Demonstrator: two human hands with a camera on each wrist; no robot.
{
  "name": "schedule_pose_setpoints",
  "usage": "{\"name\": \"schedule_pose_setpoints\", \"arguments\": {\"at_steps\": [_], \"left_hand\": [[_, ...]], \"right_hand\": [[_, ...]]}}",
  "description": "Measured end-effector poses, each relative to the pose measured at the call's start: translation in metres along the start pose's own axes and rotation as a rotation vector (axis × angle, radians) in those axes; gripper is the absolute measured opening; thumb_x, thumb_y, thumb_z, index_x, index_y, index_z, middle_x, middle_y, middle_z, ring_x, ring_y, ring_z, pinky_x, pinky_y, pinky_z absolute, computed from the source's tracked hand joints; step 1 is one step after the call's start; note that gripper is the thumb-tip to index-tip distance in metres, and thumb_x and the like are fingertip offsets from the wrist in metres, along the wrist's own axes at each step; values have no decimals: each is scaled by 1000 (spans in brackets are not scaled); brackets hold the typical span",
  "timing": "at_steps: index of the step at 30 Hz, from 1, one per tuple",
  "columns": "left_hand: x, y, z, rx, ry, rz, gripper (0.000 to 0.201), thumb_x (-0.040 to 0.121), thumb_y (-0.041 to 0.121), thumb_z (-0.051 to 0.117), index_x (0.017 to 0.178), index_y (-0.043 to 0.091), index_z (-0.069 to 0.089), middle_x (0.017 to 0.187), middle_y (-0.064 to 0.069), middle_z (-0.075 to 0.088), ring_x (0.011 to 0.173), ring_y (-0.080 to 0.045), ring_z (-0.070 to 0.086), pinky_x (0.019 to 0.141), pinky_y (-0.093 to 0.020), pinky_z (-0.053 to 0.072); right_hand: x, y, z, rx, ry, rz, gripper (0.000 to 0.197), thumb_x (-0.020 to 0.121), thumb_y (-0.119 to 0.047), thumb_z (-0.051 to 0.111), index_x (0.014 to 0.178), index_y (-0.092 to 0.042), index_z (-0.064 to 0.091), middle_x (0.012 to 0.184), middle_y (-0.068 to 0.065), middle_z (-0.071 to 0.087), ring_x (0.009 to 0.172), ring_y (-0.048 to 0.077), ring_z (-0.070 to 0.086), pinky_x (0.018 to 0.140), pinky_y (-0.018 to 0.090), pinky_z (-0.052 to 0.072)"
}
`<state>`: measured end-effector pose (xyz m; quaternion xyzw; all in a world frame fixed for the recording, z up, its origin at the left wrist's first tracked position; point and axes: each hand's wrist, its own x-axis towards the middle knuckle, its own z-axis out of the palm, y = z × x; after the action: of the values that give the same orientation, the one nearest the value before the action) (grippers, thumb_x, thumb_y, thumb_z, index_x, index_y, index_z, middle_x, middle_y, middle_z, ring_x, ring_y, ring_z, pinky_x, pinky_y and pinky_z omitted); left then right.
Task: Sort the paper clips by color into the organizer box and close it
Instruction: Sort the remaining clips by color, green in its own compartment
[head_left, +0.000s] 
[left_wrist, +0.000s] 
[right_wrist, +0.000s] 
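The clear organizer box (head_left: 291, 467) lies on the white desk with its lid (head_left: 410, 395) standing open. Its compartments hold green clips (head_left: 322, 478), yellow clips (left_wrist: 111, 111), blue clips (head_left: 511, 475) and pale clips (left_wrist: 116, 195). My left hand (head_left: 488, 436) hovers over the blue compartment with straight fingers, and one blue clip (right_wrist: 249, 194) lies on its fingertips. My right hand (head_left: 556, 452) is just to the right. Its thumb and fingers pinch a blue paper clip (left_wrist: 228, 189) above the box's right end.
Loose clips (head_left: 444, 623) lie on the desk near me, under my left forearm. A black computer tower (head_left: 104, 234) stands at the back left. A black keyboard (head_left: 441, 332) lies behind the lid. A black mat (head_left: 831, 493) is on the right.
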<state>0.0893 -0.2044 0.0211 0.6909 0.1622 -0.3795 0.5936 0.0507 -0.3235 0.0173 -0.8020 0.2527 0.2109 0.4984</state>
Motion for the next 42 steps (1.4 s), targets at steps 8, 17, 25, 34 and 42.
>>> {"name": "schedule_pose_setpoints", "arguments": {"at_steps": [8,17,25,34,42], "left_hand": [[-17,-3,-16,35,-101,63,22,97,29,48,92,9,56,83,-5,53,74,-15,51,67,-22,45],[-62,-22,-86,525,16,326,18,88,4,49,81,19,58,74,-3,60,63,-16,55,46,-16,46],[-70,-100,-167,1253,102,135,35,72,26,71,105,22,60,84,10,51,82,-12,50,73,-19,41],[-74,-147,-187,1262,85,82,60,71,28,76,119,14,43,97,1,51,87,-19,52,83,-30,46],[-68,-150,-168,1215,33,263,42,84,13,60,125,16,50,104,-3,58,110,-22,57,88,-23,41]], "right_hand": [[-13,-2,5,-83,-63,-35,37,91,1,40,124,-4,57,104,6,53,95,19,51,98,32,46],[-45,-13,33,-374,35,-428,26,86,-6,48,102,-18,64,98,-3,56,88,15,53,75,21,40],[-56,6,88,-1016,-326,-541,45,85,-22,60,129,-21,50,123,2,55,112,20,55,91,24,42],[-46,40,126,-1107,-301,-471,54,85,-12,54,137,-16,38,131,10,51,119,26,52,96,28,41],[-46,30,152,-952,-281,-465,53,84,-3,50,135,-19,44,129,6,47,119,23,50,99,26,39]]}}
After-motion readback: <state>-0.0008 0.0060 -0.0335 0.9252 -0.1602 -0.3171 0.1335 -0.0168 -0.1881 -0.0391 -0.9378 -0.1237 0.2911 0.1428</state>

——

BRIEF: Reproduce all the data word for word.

REPLY TO THE EXERCISE:
Demonstrator: two human hands with a camera on each wrist; no robot.
{
  "name": "schedule_pose_setpoints",
  "usage": "{\"name\": \"schedule_pose_setpoints\", \"arguments\": {\"at_steps\": [_], \"left_hand\": [[_, ...]], \"right_hand\": [[_, ...]]}}",
  "description": "Measured end-effector poses, each relative to the pose measured at the call's start: translation in metres along the start pose's own axes and rotation as a rotation vector (axis × angle, radians) in those axes; gripper is the absolute measured opening; thumb_x, thumb_y, thumb_z, index_x, index_y, index_z, middle_x, middle_y, middle_z, ring_x, ring_y, ring_z, pinky_x, pinky_y, pinky_z absolute, computed from the source's tracked hand joints; step 1 is one step after the call's start; note that gripper is the thumb-tip to index-tip distance in metres, and thumb_x and the like are fingertip offsets from the wrist in metres, along the wrist's own axes at each step; values have no decimals: each is scaled by 1000 (spans in brackets are not scaled); brackets hold the typical span",
  "timing": "at_steps: index of the step at 30 Hz, from 1, one per tuple",
  "columns": "left_hand: x, y, z, rx, ry, rz, gripper (0.000 to 0.201), thumb_x (-0.040 to 0.121), thumb_y (-0.041 to 0.121), thumb_z (-0.051 to 0.117), index_x (0.017 to 0.178), index_y (-0.043 to 0.091), index_z (-0.069 to 0.089), middle_x (0.017 to 0.187), middle_y (-0.064 to 0.069), middle_z (-0.075 to 0.088), ring_x (0.011 to 0.173), ring_y (-0.080 to 0.045), ring_z (-0.070 to 0.086), pinky_x (0.019 to 0.141), pinky_y (-0.093 to 0.020), pinky_z (-0.053 to 0.072); right_hand: x, y, z, rx, ry, rz, gripper (0.000 to 0.197), thumb_x (-0.020 to 0.121), thumb_y (-0.119 to 0.047), thumb_z (-0.051 to 0.111), index_x (0.014 to 0.178), index_y (-0.092 to 0.042), index_z (-0.064 to 0.091), middle_x (0.012 to 0.184), middle_y (-0.068 to 0.065), middle_z (-0.071 to 0.087), ring_x (0.009 to 0.172), ring_y (-0.048 to 0.077), ring_z (-0.070 to 0.086), pinky_x (0.018 to 0.140), pinky_y (-0.018 to 0.090), pinky_z (-0.052 to 0.072)"
}
`<state>`: measured end-effector pose (xyz m; quaternion xyzw; all in a world frame fixed for the recording, z up, its origin at the left wrist's first tracked position; point and axes: each hand's wrist, its own x-axis towards the middle knuckle, its own z-axis out of the palm, y = z × x; after the action: of the values that give the same orientation, the one nearest the value before the action) (grippers, thumb_x, thumb_y, thumb_z, index_x, index_y, index_z, middle_x, middle_y, middle_z, ring_x, ring_y, ring_z, pinky_x, pinky_y and pinky_z omitted); left then right.
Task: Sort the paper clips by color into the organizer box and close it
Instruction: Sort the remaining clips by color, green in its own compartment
[head_left, +0.000s] 
[left_wrist, +0.000s] 
[right_wrist, +0.000s] 
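The clear organizer box (head_left: 291, 467) lies on the white desk with its lid (head_left: 410, 395) standing open. Its compartments hold green clips (head_left: 322, 478), yellow clips (left_wrist: 111, 111), blue clips (head_left: 511, 475) and pale clips (left_wrist: 116, 195). My left hand (head_left: 488, 436) hovers over the blue compartment with straight fingers, and one blue clip (right_wrist: 249, 194) lies on its fingertips. My right hand (head_left: 556, 452) is just to the right. Its thumb and fingers pinch a blue paper clip (left_wrist: 228, 189) above the box's right end.
Loose clips (head_left: 444, 623) lie on the desk near me, under my left forearm. A black computer tower (head_left: 104, 234) stands at the back left. A black keyboard (head_left: 441, 332) lies behind the lid. A black mat (head_left: 831, 493) is on the right.
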<state>0.0893 -0.2044 0.0211 0.6909 0.1622 -0.3795 0.5936 0.0507 -0.3235 0.0173 -0.8020 0.2527 0.2109 0.4984</state>
Motion for the next 42 steps (1.4 s), targets at steps 8, 17, 25, 34 and 42.
>>> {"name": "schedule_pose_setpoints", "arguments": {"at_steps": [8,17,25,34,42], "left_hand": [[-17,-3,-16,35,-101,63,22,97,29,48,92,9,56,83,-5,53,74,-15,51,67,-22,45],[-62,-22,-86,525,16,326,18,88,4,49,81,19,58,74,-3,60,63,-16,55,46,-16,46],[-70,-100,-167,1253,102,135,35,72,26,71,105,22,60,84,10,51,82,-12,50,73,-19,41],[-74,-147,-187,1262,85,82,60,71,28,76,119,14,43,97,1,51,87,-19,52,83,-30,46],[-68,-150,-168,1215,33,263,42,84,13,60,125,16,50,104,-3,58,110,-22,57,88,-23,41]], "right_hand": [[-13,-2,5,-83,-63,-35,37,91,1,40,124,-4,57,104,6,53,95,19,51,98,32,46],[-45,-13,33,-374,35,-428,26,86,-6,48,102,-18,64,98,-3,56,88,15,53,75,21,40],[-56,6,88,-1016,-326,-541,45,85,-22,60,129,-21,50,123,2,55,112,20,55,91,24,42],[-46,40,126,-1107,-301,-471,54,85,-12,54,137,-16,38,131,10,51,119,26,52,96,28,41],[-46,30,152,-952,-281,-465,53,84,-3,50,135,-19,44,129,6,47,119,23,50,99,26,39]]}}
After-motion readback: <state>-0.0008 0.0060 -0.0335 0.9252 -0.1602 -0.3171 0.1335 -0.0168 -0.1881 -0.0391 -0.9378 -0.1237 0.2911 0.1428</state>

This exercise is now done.